[GIVEN DATA]

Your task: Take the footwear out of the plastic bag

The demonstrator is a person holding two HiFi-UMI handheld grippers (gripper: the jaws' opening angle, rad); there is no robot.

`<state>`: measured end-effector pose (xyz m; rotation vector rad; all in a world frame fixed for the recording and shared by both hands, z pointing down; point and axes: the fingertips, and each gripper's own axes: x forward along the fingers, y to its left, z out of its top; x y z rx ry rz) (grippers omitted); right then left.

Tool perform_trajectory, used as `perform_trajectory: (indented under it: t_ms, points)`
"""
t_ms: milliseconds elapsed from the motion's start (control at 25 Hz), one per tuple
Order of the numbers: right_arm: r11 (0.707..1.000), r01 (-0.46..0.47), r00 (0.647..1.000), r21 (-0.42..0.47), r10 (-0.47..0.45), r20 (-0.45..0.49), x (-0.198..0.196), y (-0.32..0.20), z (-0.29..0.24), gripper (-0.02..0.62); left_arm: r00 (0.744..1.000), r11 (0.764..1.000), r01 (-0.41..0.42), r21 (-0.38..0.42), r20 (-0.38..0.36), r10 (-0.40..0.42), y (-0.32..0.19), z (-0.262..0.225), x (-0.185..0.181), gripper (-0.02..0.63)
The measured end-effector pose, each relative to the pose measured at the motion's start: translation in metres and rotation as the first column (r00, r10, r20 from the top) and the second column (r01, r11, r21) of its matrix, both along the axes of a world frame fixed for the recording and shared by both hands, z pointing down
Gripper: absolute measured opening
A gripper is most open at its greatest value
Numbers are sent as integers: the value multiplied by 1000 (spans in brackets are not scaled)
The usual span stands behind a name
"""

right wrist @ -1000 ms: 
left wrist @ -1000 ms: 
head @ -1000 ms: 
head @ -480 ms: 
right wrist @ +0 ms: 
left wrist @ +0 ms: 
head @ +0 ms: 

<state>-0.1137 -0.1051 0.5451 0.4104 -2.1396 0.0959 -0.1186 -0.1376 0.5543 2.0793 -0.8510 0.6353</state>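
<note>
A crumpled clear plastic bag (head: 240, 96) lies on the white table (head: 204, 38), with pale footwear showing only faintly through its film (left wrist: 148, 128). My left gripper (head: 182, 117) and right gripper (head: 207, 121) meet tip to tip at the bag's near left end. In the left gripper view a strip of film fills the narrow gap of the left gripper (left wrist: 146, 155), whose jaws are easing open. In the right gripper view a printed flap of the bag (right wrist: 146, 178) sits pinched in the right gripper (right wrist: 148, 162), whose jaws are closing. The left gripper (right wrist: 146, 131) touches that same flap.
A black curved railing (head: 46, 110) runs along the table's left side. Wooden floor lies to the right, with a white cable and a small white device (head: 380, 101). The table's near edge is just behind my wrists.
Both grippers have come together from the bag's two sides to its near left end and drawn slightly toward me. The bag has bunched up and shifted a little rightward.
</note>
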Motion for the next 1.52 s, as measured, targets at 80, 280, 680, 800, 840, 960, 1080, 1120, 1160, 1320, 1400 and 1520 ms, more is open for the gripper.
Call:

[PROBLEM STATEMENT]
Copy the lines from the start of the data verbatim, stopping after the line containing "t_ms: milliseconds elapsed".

[RESPONSE AREA]
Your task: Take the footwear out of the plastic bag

The demonstrator is a person holding two HiFi-UMI handheld grippers (gripper: the jaws' opening angle, rad); there is no robot.

`<state>`: measured end-effector pose (xyz m; rotation vector rad; all in a world frame fixed for the recording and shared by both hands, z pointing down; point and axes: the fingertips, and each gripper's own axes: x forward along the fingers, y to its left, z out of its top; x y z rx ry rz) (grippers omitted); right then left.

Tool perform_trajectory, used as `perform_trajectory: (indented under it: t_ms, points)`
"""
t_ms: milliseconds elapsed from the motion's start (control at 25 Hz), one per tuple

The full output has already been given.